- WHAT THE TASK REQUIRES:
Starting at the line holding "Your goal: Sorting" and finishing at the line holding "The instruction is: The", transcribe the material exactly, keeping both ends but no pictures.

─── DATA SHOWN

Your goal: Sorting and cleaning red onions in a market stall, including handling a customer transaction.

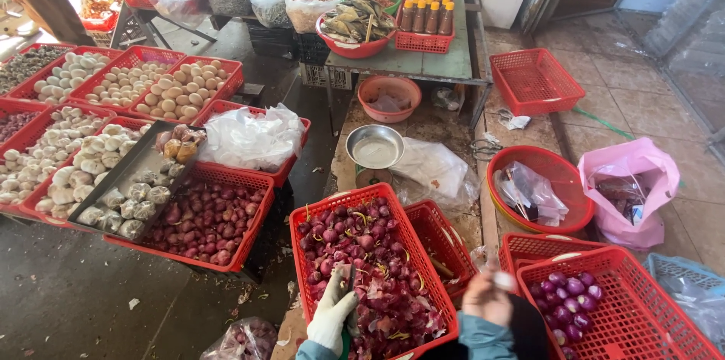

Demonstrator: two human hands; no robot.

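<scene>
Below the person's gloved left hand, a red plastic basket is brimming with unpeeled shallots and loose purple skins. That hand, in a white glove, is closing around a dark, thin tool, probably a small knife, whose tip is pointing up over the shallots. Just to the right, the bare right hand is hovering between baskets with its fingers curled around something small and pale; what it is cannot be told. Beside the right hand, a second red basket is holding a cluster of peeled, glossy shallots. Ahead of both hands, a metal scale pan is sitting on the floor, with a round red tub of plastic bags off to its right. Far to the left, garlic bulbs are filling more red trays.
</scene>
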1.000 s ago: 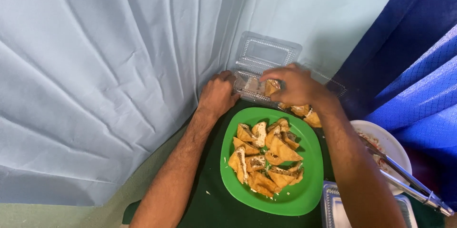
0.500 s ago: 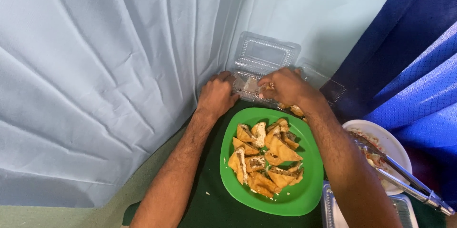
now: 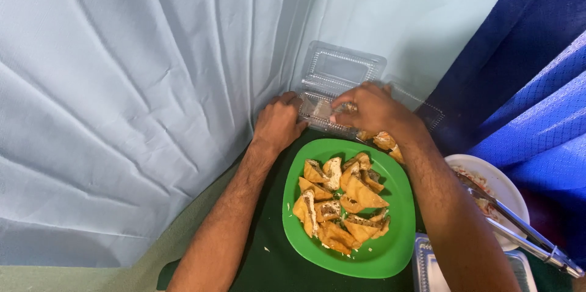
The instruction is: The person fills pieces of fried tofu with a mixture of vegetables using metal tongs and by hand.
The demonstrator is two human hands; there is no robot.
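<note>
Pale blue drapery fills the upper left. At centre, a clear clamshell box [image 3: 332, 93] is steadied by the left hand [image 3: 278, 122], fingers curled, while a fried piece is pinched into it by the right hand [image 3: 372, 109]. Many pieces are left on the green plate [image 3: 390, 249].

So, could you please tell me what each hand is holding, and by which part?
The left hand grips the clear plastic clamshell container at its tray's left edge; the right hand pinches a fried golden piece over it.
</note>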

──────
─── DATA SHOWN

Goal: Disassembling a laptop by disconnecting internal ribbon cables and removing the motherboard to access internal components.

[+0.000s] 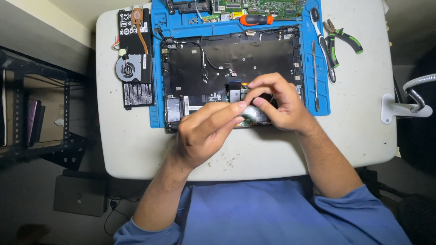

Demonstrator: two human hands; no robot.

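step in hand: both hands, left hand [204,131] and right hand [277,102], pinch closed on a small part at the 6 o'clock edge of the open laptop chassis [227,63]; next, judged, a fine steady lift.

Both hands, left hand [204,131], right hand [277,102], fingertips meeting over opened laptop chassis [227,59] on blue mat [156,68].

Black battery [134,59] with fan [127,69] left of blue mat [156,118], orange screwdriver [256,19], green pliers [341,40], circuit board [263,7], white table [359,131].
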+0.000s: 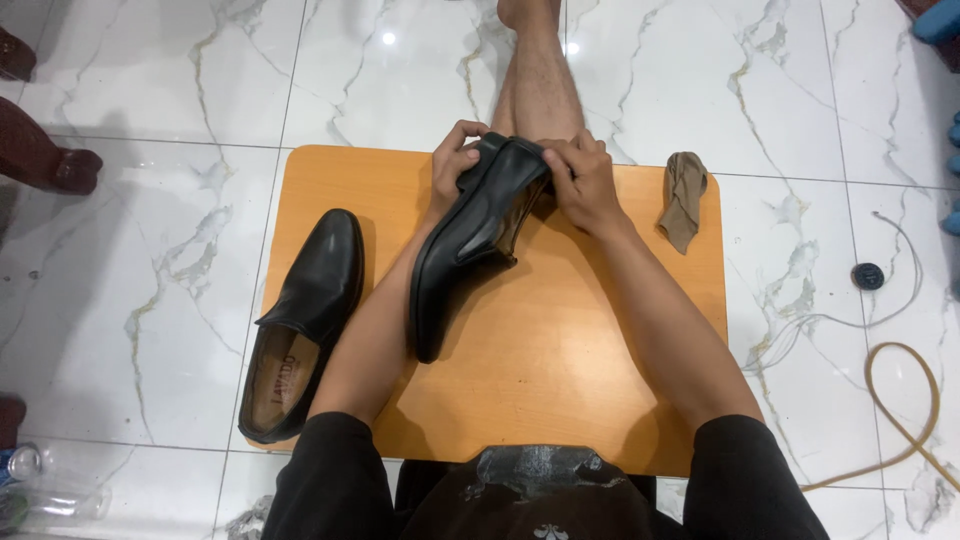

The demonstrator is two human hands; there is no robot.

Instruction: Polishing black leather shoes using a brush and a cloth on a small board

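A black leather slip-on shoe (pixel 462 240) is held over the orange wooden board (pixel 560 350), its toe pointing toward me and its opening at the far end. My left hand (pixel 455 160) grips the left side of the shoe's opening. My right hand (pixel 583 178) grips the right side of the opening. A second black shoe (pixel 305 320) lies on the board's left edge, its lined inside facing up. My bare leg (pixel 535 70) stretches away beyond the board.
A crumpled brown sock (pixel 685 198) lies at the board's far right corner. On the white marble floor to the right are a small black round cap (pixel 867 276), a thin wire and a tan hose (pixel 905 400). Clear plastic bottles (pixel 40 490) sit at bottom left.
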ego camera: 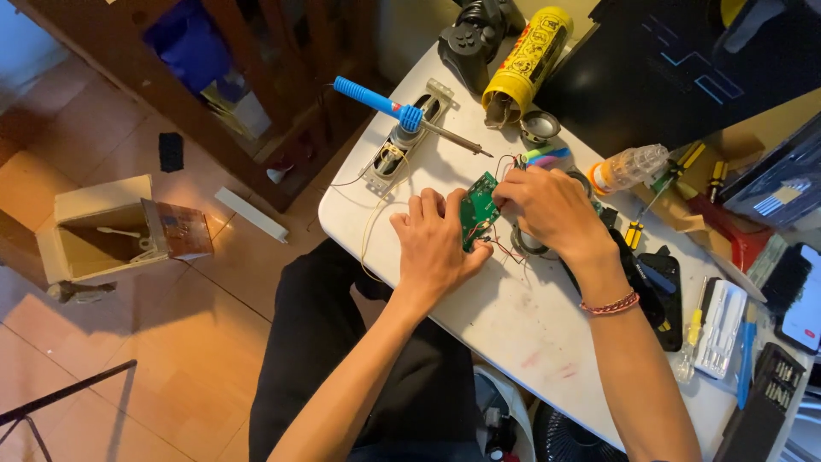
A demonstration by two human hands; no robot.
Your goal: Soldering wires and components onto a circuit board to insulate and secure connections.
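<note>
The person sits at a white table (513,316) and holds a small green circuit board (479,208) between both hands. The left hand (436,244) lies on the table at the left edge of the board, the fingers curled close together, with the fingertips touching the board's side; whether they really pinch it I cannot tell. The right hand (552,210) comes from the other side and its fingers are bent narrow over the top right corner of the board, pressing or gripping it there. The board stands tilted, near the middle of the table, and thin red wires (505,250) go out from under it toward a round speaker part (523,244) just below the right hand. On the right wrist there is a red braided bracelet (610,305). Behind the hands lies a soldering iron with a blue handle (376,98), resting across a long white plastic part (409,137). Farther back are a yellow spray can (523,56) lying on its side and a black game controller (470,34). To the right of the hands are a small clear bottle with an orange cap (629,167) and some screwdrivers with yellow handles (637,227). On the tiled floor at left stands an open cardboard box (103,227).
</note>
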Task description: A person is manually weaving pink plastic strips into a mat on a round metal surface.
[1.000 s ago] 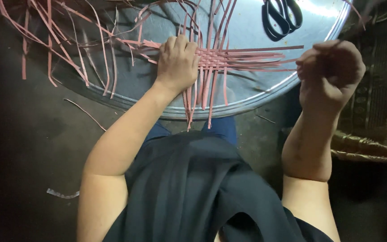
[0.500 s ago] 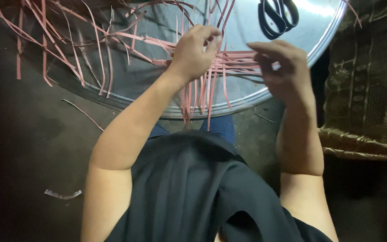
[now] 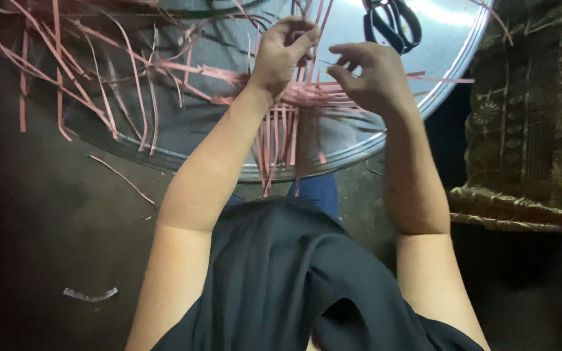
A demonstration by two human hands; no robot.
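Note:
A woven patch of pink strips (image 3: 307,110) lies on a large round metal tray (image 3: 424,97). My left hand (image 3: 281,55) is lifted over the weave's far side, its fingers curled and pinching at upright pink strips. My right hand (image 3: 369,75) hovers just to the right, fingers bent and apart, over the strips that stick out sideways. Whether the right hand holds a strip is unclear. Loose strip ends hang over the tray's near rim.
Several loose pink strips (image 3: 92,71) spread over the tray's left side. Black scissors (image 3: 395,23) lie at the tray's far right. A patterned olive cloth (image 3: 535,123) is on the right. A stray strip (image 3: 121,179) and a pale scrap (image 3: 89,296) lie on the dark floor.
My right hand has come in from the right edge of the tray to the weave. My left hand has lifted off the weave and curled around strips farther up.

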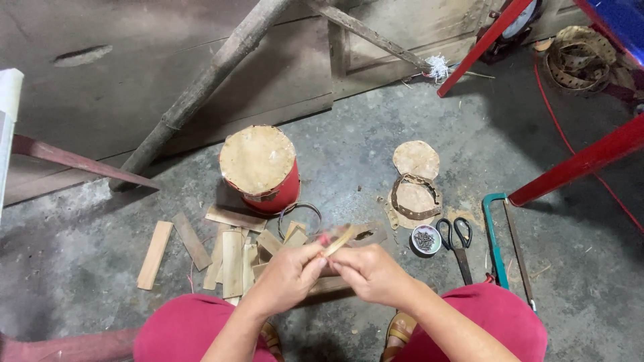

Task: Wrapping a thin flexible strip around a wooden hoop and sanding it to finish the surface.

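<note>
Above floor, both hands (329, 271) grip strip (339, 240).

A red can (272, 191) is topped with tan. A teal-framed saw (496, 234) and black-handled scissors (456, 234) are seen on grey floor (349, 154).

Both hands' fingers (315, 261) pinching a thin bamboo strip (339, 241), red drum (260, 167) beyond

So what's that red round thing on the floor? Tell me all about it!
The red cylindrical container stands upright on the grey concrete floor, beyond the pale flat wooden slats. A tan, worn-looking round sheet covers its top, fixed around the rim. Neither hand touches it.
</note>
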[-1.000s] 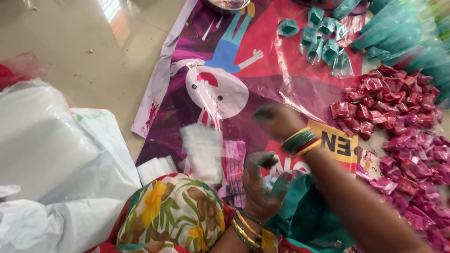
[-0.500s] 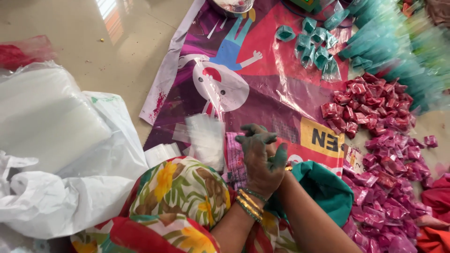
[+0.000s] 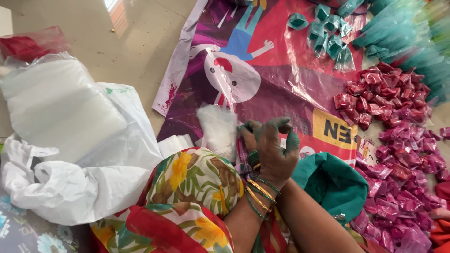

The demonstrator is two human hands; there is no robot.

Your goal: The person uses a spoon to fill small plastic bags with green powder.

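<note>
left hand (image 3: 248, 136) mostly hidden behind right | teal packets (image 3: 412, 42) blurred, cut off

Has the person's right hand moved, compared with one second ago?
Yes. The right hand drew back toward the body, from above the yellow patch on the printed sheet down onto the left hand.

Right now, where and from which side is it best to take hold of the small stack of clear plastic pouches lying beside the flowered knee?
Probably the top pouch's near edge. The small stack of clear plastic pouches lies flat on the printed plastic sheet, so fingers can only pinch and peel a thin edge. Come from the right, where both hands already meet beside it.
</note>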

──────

- WRITTEN SOLUTION:
Your goal: Sorting and cleaning red onions in a market stall, including handling a customer transaction.


Demonstrator: two human hands; no robot.

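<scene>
Below the person's gloved left hand, a red plastic basket is brimming with unpeeled shallots and loose purple skins. That hand, in a white glove, is closing around a dark, thin tool, probably a small knife, whose tip is pointing up over the shallots. Just to the right, the bare right hand is hovering between baskets with its fingers curled around something small and pale; what it is cannot be told. Beside the right hand, a second red basket is holding a cluster of peeled, glossy shallots. Ahead of both hands, a metal scale pan is sitting on the floor, with a round red tub of plastic bags off to its right. Far to the left, garlic bulbs are filling more red trays.
</scene>
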1.000 s ago: 
0.500 s ago: 
now: 
The instruction is: The person fills pieces of fried tofu with a mixture of vegetables using metal tongs and by hand.

The exercise requires nothing further.